* [Task objective]
Take the entries below and print, exactly, the stretch from the line containing "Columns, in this" through the line containing "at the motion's", both included.

☆ ☆ ☆ ☆ ☆ ☆ ☆

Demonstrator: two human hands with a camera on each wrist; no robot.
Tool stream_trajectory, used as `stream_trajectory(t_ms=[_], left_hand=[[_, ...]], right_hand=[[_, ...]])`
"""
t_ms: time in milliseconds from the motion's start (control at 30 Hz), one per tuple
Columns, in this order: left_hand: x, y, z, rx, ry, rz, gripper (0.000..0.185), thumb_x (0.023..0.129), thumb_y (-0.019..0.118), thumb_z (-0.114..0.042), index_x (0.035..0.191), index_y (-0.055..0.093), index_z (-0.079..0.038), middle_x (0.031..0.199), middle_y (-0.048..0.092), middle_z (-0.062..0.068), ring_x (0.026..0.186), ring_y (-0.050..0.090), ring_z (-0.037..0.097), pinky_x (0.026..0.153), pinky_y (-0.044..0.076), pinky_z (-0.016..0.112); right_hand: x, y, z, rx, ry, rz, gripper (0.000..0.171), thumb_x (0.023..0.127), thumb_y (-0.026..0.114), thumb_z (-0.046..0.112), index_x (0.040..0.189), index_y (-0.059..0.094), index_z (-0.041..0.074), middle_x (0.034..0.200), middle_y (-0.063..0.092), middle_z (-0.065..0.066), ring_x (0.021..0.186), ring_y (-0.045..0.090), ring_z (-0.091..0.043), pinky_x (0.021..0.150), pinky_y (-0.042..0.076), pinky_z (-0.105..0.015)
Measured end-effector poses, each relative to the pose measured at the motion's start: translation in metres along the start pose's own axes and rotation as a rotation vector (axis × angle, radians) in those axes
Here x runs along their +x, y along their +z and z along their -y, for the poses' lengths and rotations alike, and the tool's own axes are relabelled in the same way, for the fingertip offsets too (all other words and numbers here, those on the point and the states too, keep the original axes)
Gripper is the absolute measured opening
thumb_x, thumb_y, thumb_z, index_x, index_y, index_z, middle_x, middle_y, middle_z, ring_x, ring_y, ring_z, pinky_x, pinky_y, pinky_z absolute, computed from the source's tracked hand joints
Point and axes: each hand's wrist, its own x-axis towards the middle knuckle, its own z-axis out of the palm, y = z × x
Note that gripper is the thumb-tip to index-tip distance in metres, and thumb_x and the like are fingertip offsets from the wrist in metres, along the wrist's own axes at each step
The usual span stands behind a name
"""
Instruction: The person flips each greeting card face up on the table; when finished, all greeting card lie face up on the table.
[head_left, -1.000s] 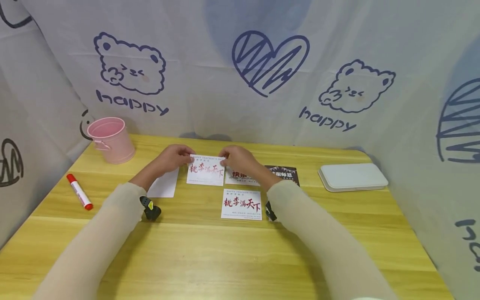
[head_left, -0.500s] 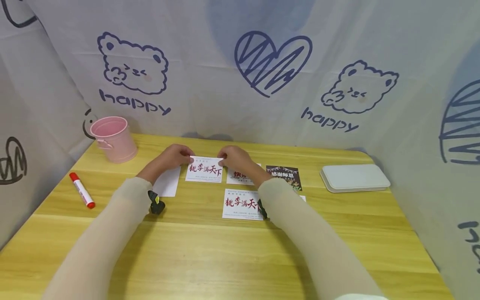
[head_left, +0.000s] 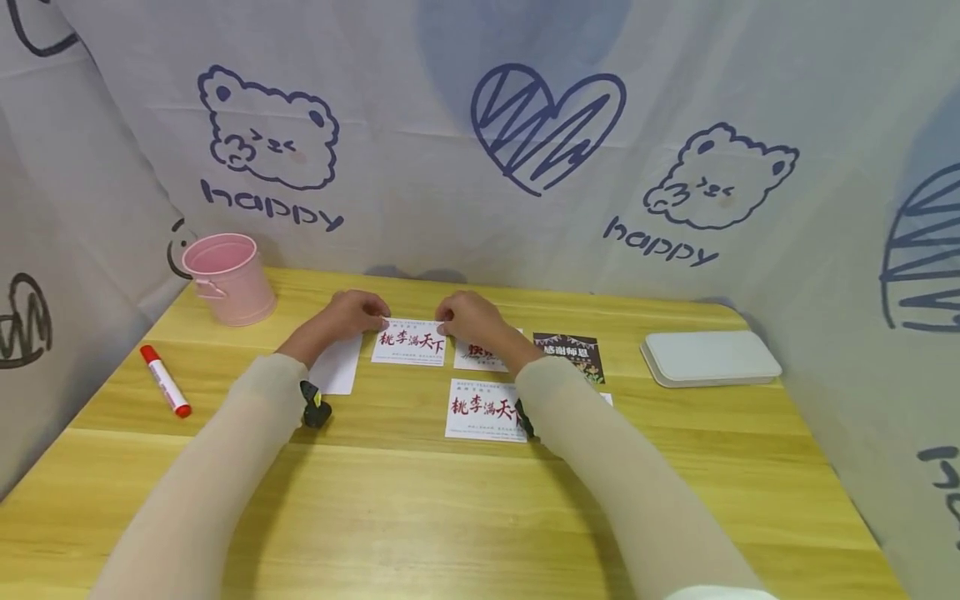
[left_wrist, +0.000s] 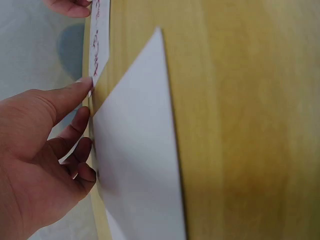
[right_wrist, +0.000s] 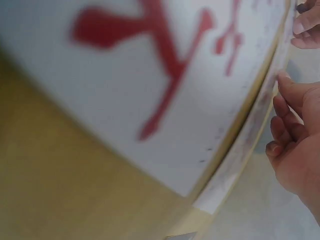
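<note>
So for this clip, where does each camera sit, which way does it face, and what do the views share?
Head: worn on the head, looking forward and down at the table; both sleeved arms show, left hand and right hand holding the red-lettered card.
Left wrist: low by the tabletop, facing the left hand's fingers at the card's corner beside a blank card.
Right wrist: low and blurred, facing another red-lettered card, right hand at the edge.
Shared: the held card appears in the head and left wrist views.

The table (head_left: 420,508) was smooth, yellow wood-grain with a soft sheen. The cards (head_left: 409,342) were thin matt paper. At ten o'clock stood a glossy pink bucket (head_left: 228,279); the backdrop (head_left: 450,150) was creased printed cloth.
</note>
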Motion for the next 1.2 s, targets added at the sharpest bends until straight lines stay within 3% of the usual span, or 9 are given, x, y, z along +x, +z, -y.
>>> stream_trajectory(t_ms=[233,400,633,833,1200], left_hand=[[-0.022,-0.025,0.008,-0.054,-0.048,-0.012,0.033,0.1,0.06,-0.017,0.13,0.062,-0.001,0.13,0.058,0.022,0.115,0.053,0.036,0.102,0.043,0.053],[-0.048,-0.045,0.032,-0.056,-0.081,-0.01,0.034,0.1,0.061,-0.019,0.129,0.061,0.0,0.129,0.058,0.024,0.114,0.053,0.037,0.099,0.045,0.052],[-0.069,-0.053,0.062,-0.02,-0.076,0.004,0.033,0.098,0.066,-0.019,0.125,0.065,-0.001,0.124,0.063,0.022,0.108,0.054,0.034,0.099,0.045,0.05],[-0.076,-0.054,0.071,-0.055,-0.103,0.051,0.036,0.097,0.069,-0.023,0.126,0.064,-0.002,0.126,0.063,0.021,0.107,0.052,0.032,0.099,0.043,0.047],[-0.079,-0.051,0.068,-0.062,-0.085,0.071,0.041,0.095,0.071,-0.025,0.127,0.063,0.0,0.123,0.062,0.021,0.107,0.051,0.032,0.099,0.042,0.048]], right_hand=[[0.001,0.0,0.018,0.095,-0.044,-0.03,0.031,0.099,0.065,0.028,0.126,0.068,0.014,0.11,0.065,0.001,0.097,0.057,-0.014,0.087,0.049,-0.03],[0.006,0.01,0.048,0.209,-0.083,0.006,0.032,0.099,0.066,0.028,0.126,0.067,0.012,0.11,0.064,0.001,0.094,0.056,-0.014,0.084,0.047,-0.029],[0.015,0.03,0.08,0.286,-0.12,0.027,0.03,0.097,0.069,0.023,0.123,0.068,0.009,0.108,0.065,-0.001,0.091,0.057,-0.012,0.081,0.046,-0.023],[0.024,0.041,0.098,0.243,-0.124,0.027,0.033,0.095,0.072,0.021,0.125,0.069,0.008,0.112,0.068,-0.002,0.101,0.059,-0.011,0.088,0.048,-0.021],[0.027,0.051,0.11,0.098,-0.02,0.015,0.035,0.091,0.076,0.032,0.121,0.071,0.015,0.115,0.068,0.003,0.103,0.059,-0.01,0.09,0.049,-0.023]])
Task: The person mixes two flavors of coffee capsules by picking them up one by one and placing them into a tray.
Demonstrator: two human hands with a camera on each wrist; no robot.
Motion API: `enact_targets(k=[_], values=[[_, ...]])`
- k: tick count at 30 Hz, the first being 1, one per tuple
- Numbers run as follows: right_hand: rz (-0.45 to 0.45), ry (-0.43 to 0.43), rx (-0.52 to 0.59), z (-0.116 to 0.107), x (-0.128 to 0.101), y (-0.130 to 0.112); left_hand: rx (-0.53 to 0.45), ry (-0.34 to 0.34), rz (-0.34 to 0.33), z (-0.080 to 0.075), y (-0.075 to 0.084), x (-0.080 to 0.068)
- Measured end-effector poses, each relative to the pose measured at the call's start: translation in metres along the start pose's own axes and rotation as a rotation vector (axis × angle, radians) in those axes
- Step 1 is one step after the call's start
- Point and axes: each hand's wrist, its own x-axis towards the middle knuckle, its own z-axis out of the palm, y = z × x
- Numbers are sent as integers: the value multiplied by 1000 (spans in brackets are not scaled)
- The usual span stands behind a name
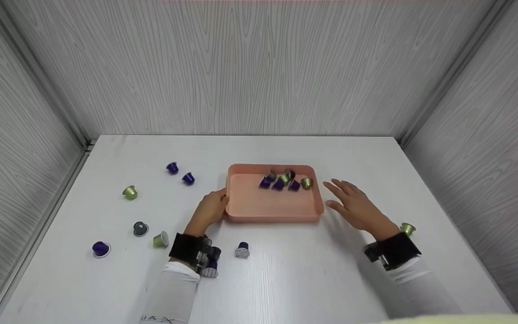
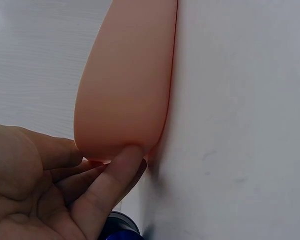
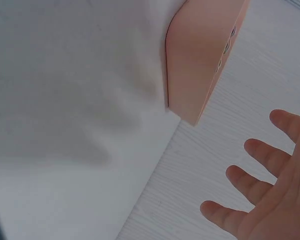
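The person wore a white long-sleeved top, with small dark lettering on the left sleeve (image 1: 169,297). A broad black band (image 1: 186,246) wrapped the left wrist and carried a dark metal camera mount; a matching black band (image 1: 393,250) circled the right wrist.

From my seat, the left hand (image 1: 209,210) is covering the pink tray's (image 1: 272,204) near-left corner, so I can't tell how its fingertips are lying there. A purple capsule (image 1: 209,270) at the wrist's 6 o'clock is hiding half under the wrist camera (image 1: 203,257). The capsules in the tray (image 1: 285,180) are bunching too small to count. The right wrist is partly covering a green capsule (image 1: 407,228).
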Motion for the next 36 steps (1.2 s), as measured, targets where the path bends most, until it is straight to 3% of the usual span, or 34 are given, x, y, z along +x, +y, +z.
enact_targets(k=[7, 18, 36], values=[[106, 10, 36, -7, -23, 18, 15, 7, 1, 0, 1, 0], [268, -67, 109, -10, -52, 37, -1, 12, 4, 1, -1, 0], [308, -227, 44, -16, -98, 33, 8, -2, -13, 2, -1, 1]])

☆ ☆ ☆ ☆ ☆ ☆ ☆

* [Solved exercise]
Columns, in this order: left_hand: x, y, z, rx, ry, rz, gripper (0.000..0.185), thumb_x (0.023..0.129), thumb_y (-0.019..0.118), thumb_z (-0.114..0.042), index_x (0.035..0.191), index_y (-0.055..0.093), index_z (-0.079..0.038), middle_x (0.031..0.199), middle_y (-0.048..0.092), middle_z (-0.062..0.068), ring_x (0.026..0.186), ring_y (-0.050..0.090), ring_z (-0.037..0.097), pinky_x (0.026..0.153), pinky_y (-0.044..0.076), pinky_z (-0.016..0.112); right_hand: x, y, z, rx, ry, rz, gripper (0.000..0.171), thumb_x (0.023..0.127), thumb_y (-0.026..0.114), thumb_z (-0.046..0.112), index_x (0.040..0.189), index_y (-0.059..0.094), index_z (-0.041..0.074), middle_x (0.034..0.200), middle_y (-0.063..0.092), middle_z (-0.065..0.066), ring_x (0.021..0.186), ring_y (-0.045..0.090), ring_z (-0.091..0.043), pinky_x (0.021..0.150), pinky_y (-0.042..0.076), pinky_z (-0.105..0.015)
Measured end-effector poses, each relative to the pose measured at the motion's start: translation in metres along the start pose's own axes and rotation as a rotation vector (axis × angle, radians) in those axes

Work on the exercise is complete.